Use of Out of Vocabulary - OOV

How do I use the OOV token in my rasa bot? I read about it in the documentation but did not get a clear idea about how to use it. Where in my file(action,domain,nlu) do I insert the oov_word or oov_token?? I need a stepwise solution to this to not make it more tiresome that it already is :smile:…

Example : I have to get any reason for an employee leave application. Kindly guide me.

Also, since I have used supervised_embeddings as the pipeline, do I change the pipeline or do I need to add “CountVectorsFeaturizer” to the existing pipeline?

Thanks in Advance!!

1 Like

Can you look into this??? @btotharye @Mappi @JiteshGaikwad @stephens

hey @varunsapre10, you can check this congif.yml of sara demo bot:

Let mek know if this helps you :slight_smile:

Thank, @JiteshGaikwad, you would then use the oov token in your NLU training data. For example, our rasa-demo bot uses an oov value in an enter_data intent:

## intent:enter_data
- my budget is oov
- oov
- oov per year

Thanks @stephens @JiteshGaikwad, I think this will do it. :+1:

Also,can you explain what “token_pattern: (?u)\b\w+\b” means??? in the sara demo bot config file

Secondly, can we use “oov” with intent? for example:

intent:reason

  • [sick]((reason)
  • [emergency]((reason)
  • [oov]((reason)

Will this work??

@stephens @JiteshGaikwad @btotharye @JulianGerhard It works if I remove my default fallback response. So either the fallback will work or the oov will work. It accepts the flow but when i try to print the value of slot ‘reason’, it shows ‘None’. Is it because i have used ‘oov’ with an entity/slot??

1

If i enter anything from this intent, the reason is printed fine. But if i enter anything except this, it should print whatever is entered as a reason. but it does not. Please help.

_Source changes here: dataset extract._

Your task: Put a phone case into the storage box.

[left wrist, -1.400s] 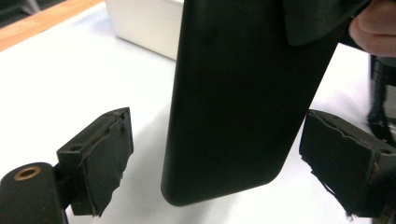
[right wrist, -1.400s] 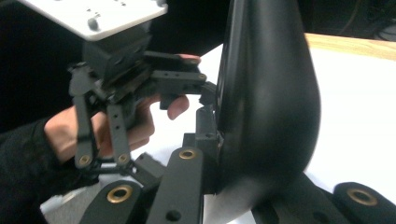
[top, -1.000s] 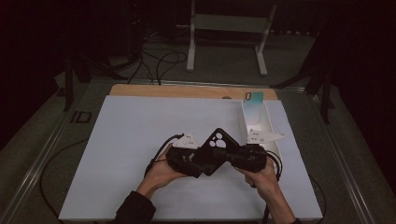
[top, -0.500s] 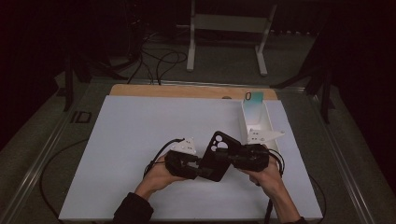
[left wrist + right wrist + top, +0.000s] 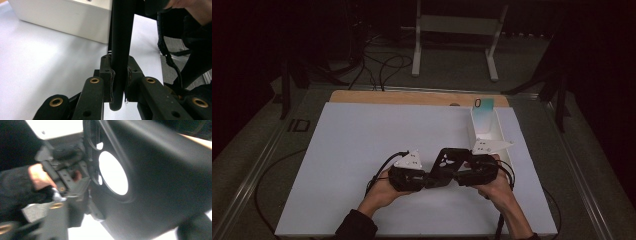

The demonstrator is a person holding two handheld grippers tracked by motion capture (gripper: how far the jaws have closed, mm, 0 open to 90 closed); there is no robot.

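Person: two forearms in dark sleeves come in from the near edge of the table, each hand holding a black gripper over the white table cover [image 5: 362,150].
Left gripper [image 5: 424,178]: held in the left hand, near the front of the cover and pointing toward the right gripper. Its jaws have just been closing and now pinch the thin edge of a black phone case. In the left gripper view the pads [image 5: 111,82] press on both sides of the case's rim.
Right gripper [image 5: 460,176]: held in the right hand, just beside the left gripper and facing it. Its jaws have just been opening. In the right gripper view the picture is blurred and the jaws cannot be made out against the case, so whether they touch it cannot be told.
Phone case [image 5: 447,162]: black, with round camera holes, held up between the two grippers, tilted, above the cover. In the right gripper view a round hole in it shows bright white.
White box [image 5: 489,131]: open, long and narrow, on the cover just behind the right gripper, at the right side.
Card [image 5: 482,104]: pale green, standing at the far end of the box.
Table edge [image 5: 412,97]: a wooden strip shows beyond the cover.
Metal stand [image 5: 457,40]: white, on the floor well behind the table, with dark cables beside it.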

I want to join this discussion, as I found no ready recipe for this particular problem in any of the forum branches. It took me more than 1 week of frustration and a huge number of attempts to crack this task. IMHO, this should be described in the very first intro Rasa guide, as extracting any entities from user inputs (based on a set of example inputs having exactly the same structure) is arguably the most popular thing one wants from the bot.

Environment:

  • Rasa Version : 2.0.3
  • Rasa SDK Version : 2.0.0
  • Rasa X Version : None
  • Python Version : 3.7.7
  • Operating System : Darwin-19.6.0-x86_64-i386-64bit

Here is the config pipeline that worked for me to finally extract any word user puts in the training phrase:

pipeline:
- name: WhitespaceTokenizer
- name: CRFEntityExtractor
- name: CountVectorsFeaturizer
  OOV_token: _oov_
  token_pattern: (?u)\b\w+\b
- name: CountVectorsFeaturizer
  analyzer: char_wb
  min_ngram: 1
  max_ngram: 4
- name: DIETClassifier
  epochs: 100
- name: EntitySynonymMapper
- name: ResponseSelector
  epochs: 100
- name: FallbackClassifier
  threshold: 0.3
  ambiguity_threshold: 0.1
policies:
  - max_history: 5
    name: AugmentedMemoizationPolicy
  - name: TEDPolicy
    max_history: 5
    epochs: 100
  - name: RulePolicy

Note the use of CRFEntityExtractor, it is an important part of success, as with default RegexFeaturizer and LexicalSyntacticFeaturizer I couldn’t make it work.

Then in the nlu.yml file I use training phrases like these:

    - I want to buy some [oranges](fruits)
    - I want to buy some [mandarines](fruits)
    - I want to buy some [grapefruits](fruits)
    - I want to buy some [kiwis](fruits)
    - I want to buy some _oov_

With this setup the bot grabs any word that user puts in place of _oov_, so if I put “I want to buy some BMWs”, it will recognise “BMWs” as fruits and will save it to the slot. You might have to handle this later since BMWs are clearly not fruits, but that is a completely different story. I hope this helps somebody.

FYI, after some more trials I’ve figured out that oov recognition does not happen at all with DIETclassifier, but works sometimes with CRFEntityExtractor if I provided at least 10 test phrases with different words in place of oov token.

Nevertheless, it stopped working after I’ve added more modified variations of test phrases (rephrased in different but very similar words). Maybe one has to be a NLP pro to quickly and successfully build a bot with Rasa, but for me as a complete beginner it takes enormous effort and still the results make zero sense.

@Dar0n Note that CRFEntityExtractor does’t even use the OOV token in your configuration, because it is stated before the OOV token. Use this link for more info on pipeline order.